As some of you may know, we here at Stevereads aren't terribly big fans of the human race (even though some of our best friends are humans). Mankind has proven itself to be a savage and spreading cancer across the face of the planet, a species whose defining action seems to be destruction. Diseases do little to cull the murderous herd, and wars are equally small-fry. A monstrous asteroid striking the planet would, it's true, wipe out all non-human life ... but if it also wiped out humanity, well, that would be a bargain even so. So we'll be watching closely in 2036, with fingers crossed.

And in the meantime, we'll be blogging. So there's karma still in the world!

6 comments:

Unknown said...

I've been trying for weeks to think of a good name for the move that Hillary's camp pulled with the Obama Turban photo...

Step 1: Release media of your opponent that will incite racist/homophobic/sexist reactions,

Step 2: When your opponent accuses you of inciting such reactions, accuse THEM of harboring those prejudiced beliefs, since THEY were they ones that brought them up in the first place (you, on the other hand, are so beyond racist/homophobic/sexist that you didn't even realize such reactions were possible).

"Enough," said Maggie Williams, Mrs Clinton's campaign manager. "If Barack Obama's campaign wants to suggest a photo of him wearing traditional clothing is divisive, they should be ashamed."

Surely this technique has been used many times in the history of mudslinging... I'd love a simple moniker for it.

Sam said...

how about 'despicable'? will that work, as a word describing what happened?

Anonymous said...

"Barring an assassin's bullet (something Candidate Clinton is all but visibly relying on, which will end up being the least savory detail of her 2008 run)"

Almost breathtaking how this little inference burbled to the surface the other day like so much raw sewage. It's not pretty to see what losing has done to this woman.

F-Stop said...

Those of us who've loved Vidal's work?

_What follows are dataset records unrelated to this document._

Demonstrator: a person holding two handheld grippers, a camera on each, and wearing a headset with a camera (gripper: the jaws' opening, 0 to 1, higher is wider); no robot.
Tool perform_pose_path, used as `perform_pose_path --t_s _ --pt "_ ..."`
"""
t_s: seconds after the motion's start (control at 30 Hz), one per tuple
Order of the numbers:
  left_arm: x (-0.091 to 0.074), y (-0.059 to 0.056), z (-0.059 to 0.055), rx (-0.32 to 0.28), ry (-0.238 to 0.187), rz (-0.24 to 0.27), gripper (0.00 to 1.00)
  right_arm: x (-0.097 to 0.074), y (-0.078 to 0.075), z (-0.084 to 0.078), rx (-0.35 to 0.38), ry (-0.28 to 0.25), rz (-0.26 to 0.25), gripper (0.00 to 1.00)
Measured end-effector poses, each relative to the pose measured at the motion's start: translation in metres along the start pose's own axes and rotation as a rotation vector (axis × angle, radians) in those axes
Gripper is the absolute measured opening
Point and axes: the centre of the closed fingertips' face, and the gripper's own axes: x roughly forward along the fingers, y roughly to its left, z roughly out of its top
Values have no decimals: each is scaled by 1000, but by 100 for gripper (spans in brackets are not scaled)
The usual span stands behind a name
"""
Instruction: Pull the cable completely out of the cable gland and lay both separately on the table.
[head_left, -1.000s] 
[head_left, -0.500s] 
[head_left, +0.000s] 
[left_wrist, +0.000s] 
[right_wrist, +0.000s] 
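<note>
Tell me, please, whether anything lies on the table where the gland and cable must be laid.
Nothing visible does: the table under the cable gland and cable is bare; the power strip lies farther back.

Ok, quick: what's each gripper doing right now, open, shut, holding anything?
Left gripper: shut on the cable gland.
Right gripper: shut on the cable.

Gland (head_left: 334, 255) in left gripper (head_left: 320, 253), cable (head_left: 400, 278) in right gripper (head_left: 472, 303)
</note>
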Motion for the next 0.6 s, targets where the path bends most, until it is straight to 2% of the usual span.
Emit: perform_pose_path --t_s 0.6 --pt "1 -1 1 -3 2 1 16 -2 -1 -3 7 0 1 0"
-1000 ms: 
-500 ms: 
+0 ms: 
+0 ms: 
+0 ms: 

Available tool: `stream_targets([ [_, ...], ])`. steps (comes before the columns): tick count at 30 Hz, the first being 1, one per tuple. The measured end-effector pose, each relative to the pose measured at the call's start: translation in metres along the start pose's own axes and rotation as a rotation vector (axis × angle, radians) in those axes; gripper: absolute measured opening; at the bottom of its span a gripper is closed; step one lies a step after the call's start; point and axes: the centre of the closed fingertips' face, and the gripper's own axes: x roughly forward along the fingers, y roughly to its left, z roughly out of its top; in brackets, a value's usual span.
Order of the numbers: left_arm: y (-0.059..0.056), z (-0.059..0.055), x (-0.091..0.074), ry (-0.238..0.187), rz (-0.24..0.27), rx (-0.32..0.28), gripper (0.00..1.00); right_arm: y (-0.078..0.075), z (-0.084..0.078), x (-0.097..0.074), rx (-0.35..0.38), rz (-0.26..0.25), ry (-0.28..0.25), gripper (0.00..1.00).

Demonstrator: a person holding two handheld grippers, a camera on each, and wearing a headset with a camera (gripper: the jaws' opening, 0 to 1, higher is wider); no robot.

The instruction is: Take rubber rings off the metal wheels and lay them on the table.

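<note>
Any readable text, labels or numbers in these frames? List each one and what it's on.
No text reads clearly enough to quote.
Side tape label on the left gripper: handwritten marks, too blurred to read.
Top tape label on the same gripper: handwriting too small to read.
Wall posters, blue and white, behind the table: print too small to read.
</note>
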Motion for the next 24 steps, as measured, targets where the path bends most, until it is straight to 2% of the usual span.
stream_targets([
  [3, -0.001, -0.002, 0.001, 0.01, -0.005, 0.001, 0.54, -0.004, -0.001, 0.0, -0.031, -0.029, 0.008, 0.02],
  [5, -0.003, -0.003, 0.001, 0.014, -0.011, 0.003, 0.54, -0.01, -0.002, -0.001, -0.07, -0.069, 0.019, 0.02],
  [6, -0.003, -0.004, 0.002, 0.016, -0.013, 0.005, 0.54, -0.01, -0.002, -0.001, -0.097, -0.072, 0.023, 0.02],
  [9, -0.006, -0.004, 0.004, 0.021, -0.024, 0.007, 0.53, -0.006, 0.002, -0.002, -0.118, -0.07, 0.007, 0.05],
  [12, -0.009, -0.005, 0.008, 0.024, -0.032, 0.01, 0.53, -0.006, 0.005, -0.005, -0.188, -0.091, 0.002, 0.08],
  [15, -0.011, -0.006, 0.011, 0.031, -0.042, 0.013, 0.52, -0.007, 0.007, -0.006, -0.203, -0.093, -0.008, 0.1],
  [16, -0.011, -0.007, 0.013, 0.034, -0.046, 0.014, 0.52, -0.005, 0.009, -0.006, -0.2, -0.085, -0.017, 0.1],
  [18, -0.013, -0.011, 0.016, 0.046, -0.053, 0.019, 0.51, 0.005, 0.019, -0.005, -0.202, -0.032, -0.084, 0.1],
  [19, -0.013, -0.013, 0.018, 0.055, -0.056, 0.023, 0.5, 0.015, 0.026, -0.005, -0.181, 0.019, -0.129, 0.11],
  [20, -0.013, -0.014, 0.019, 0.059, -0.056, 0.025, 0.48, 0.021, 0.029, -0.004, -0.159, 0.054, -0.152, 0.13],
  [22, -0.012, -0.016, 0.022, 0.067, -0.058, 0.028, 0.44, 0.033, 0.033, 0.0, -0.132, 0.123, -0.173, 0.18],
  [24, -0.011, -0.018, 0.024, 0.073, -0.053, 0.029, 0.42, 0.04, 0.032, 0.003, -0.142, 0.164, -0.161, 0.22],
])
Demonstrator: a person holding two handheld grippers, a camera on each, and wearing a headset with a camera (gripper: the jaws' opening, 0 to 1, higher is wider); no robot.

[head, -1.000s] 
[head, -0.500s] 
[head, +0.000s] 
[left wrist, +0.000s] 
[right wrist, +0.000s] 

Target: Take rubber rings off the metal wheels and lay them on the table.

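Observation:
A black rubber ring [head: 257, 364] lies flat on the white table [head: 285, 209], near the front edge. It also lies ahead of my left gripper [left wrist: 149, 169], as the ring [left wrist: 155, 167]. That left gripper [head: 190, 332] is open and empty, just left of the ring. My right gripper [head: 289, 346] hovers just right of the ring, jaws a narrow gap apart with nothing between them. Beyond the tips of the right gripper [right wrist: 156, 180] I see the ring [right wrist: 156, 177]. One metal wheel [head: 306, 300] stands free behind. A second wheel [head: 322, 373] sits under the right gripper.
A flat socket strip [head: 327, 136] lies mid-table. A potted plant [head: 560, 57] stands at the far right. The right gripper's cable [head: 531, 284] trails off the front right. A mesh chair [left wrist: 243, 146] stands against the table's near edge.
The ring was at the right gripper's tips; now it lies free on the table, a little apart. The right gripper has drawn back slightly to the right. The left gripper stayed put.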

Those of us who've loved Vidal's work?

Just what work would that be, Steve? Whenever I mention the man's name, a look crosses your face as if I've offered to let you pop a pimple. Or maybe you just admire the work that I wouldn't know about.

Unknown said...

I normally don't enjoy Keith Olberman's commentaries on anything, but Hillary has been so ridiculous that this histrionic rant from him actually struck me as almost appropriate.

It's a long clip, but the hot air to content ratio is relatively low throughout...

steve said...

Beepy, I don't know what you're saying - I love "Julian" and "Creation" just like any sane person would. I thought "Burr" had some fine writing in it, if you discount all the historical inaccuracies. And of course I consider "United States" to be the finest essay collection of the 20th century.